Precautions were taken to guard against anyone letting a journalist see the galleys. Only a few copies—“fifteen, maybe, no more,” McGillicuddy says—of each draft were printed, and staff member Wally Engel “had to guard them with his life.” The galleys were kept in a safe in the subco
mmittee’s offices, and each copy was numbered in the upper right corner so that Johnson could, if necessary, trace its circulation.
It would, of course, have been possible for journalists to wait outside the room in which the subcommittee was meeting or holding a hearing and question senators or witnesses as they emerged, but that would have required the reporters to know there was a meeting or hearing going on, and often they didn’t, for Johnson didn’t announce a schedule. A reporter who asked would be told the time, of course, but Johnson would explain to him that the subcommittee would be covering classified information, and in the patriotic atmosphere of the time, that statement would generally be sufficient to dissuade a reporter from pressing for admission. “We just didn’t do anything to encourage reporters to come around,” Busby recalls, and not many did.

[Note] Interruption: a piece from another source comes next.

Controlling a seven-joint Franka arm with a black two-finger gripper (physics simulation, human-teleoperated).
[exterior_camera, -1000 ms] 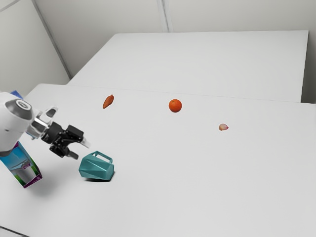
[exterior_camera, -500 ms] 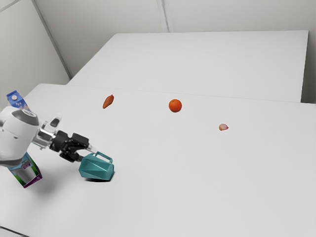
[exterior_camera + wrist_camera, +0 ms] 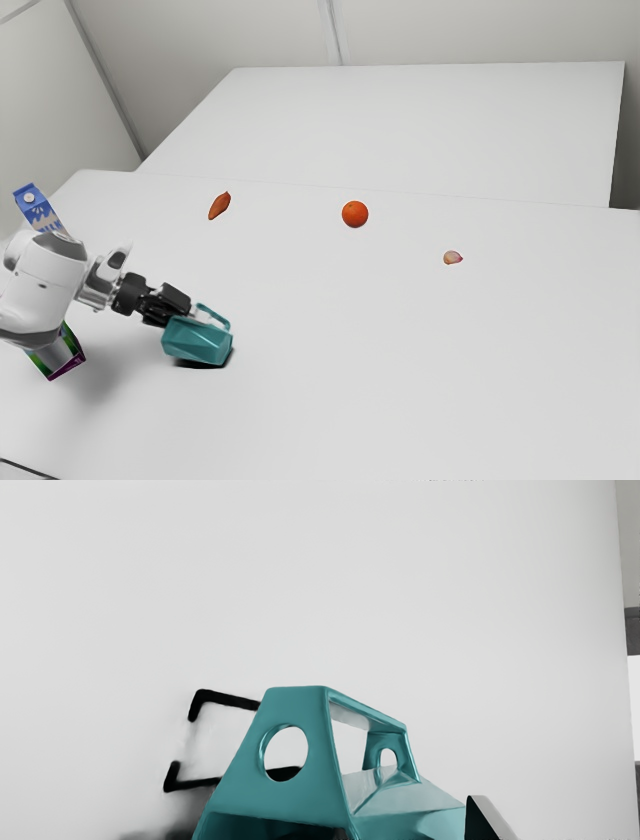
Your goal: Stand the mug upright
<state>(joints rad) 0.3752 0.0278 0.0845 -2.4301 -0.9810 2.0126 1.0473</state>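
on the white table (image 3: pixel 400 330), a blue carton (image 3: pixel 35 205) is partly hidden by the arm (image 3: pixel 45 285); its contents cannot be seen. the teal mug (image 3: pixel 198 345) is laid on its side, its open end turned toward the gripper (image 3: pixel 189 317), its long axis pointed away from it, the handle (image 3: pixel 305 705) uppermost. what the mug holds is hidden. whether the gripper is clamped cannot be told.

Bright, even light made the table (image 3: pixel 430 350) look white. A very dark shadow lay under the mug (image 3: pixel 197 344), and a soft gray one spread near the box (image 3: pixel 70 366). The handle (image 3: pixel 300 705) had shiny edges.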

These measures gave Johnson an unusual degree of control over the newspaper coverage his subcommittee received. That coverage had to be based mostly on the printed reports—the final reports, from which all areas of disagreement had been removed, all controversy smoothed over. “Johnson wanted the press only after the whole thing was done,” Busby says. “You just ran the mimeograph machine, and handed it out.” Moreover, these measures helped to ensure that news about the subcommittee would have to come from Johnson, and from Johnson alone.